Diabetic retinopathy (DR), an ocular complication of diabetes mellitus (DM), is known to have a strong genetic component independent of duration of diabetes and extent of diabetic control, but to date, very few genes have been reliably identified. Further understanding of the molecular pathogenesis is required in order to develop better strategies for prevention and treatment of DR.
Patients with type 1 or type 2 DM of at least 5 years duration were recruited through multiple Australian hospitals. A genome-wide association study was conducted using 1522 patients, 740 of whom have significant grades of DR (proliferative DR, non-proliferative DR or macular edema). Genotyping was performed on Illumina OmniExpress arrays. Population stratification was assessed with Eigenstrat and outliers removed. Association analysis was conducted in Plink.

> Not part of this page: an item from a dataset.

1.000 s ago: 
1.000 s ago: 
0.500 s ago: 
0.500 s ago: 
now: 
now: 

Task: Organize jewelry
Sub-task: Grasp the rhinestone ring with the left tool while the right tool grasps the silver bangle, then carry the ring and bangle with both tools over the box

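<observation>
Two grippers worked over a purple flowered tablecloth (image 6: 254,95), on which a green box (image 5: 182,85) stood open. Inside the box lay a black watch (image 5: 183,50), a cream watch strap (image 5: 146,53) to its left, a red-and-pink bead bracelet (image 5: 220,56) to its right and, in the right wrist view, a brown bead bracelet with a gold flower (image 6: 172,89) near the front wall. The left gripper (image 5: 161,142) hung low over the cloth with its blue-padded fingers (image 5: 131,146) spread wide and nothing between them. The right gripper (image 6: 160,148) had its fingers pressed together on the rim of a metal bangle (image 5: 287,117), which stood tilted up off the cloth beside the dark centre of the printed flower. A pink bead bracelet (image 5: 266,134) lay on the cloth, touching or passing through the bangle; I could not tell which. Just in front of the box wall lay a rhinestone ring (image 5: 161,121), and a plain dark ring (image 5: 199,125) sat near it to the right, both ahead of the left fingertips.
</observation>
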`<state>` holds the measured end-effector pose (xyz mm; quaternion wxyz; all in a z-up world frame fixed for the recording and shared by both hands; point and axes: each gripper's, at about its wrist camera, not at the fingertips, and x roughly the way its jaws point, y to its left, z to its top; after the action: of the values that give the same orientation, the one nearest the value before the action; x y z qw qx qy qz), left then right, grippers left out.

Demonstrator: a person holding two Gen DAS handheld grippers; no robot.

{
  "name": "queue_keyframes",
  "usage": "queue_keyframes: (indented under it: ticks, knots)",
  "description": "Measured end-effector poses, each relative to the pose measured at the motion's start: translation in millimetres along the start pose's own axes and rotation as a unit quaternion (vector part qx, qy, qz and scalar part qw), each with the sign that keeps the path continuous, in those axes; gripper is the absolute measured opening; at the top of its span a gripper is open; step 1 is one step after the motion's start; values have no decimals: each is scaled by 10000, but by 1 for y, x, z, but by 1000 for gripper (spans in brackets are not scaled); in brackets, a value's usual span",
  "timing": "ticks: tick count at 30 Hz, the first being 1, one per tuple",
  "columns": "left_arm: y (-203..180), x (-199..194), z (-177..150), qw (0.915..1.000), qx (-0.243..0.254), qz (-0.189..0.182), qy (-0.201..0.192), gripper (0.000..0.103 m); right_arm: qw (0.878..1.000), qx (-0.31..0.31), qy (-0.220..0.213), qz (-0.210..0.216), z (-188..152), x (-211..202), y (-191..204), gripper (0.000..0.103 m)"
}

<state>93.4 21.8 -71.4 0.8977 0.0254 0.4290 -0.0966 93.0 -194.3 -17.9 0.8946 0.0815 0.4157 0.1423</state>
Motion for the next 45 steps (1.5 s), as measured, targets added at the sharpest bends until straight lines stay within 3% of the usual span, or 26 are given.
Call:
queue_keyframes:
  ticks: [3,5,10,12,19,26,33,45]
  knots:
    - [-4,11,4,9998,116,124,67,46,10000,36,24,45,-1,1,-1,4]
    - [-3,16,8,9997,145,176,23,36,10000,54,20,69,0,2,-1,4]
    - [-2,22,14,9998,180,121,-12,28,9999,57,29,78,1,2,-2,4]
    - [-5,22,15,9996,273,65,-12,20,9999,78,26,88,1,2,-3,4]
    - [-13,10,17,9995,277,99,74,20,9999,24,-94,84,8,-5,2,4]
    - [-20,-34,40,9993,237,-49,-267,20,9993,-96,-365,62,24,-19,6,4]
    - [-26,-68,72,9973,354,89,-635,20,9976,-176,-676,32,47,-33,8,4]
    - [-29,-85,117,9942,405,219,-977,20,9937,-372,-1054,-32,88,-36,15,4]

The most significant associations were found in the subset of type 2 DM patients with proliferative DR (n=224), compared to 624 type 2 DM patients with no DR. Under univariate analysis, three genome-wide significant loci were identified; chr2, rs3738918, p=1.2x10-8; chr4, rs12501601, p=2.4x10-8; and chr8, rs7839922, p=1.2x10-9. When data was adjusted for 10 principal components, no loci reached genome-wide significance. The top ranked SNP was rs6499191 on chr16, p=5.9x10-7. The second ranked SNP was rs7839922 on chr8, p=4.6x10-6, the same SNP as in the univariate analysis. These 4 SNPs were typed in a replication cohort consisting of 90 similar cases versus 240 similar controls. The chr1 locus showed clear replication (p=0.03), but showed no evidence of association in the discovery cohort following correction for 10 principal components. Chr4 showed no evidence of replication (p=0.99) while chr 8 and 16 showed borderline (p=0.06) and significant (p=0.015) replication respectively.
These two loci harbour plausible candidate genes for involvement in proliferative DR and are under further investigation to elucidate the role of these loci in blinding diabetic eye disease.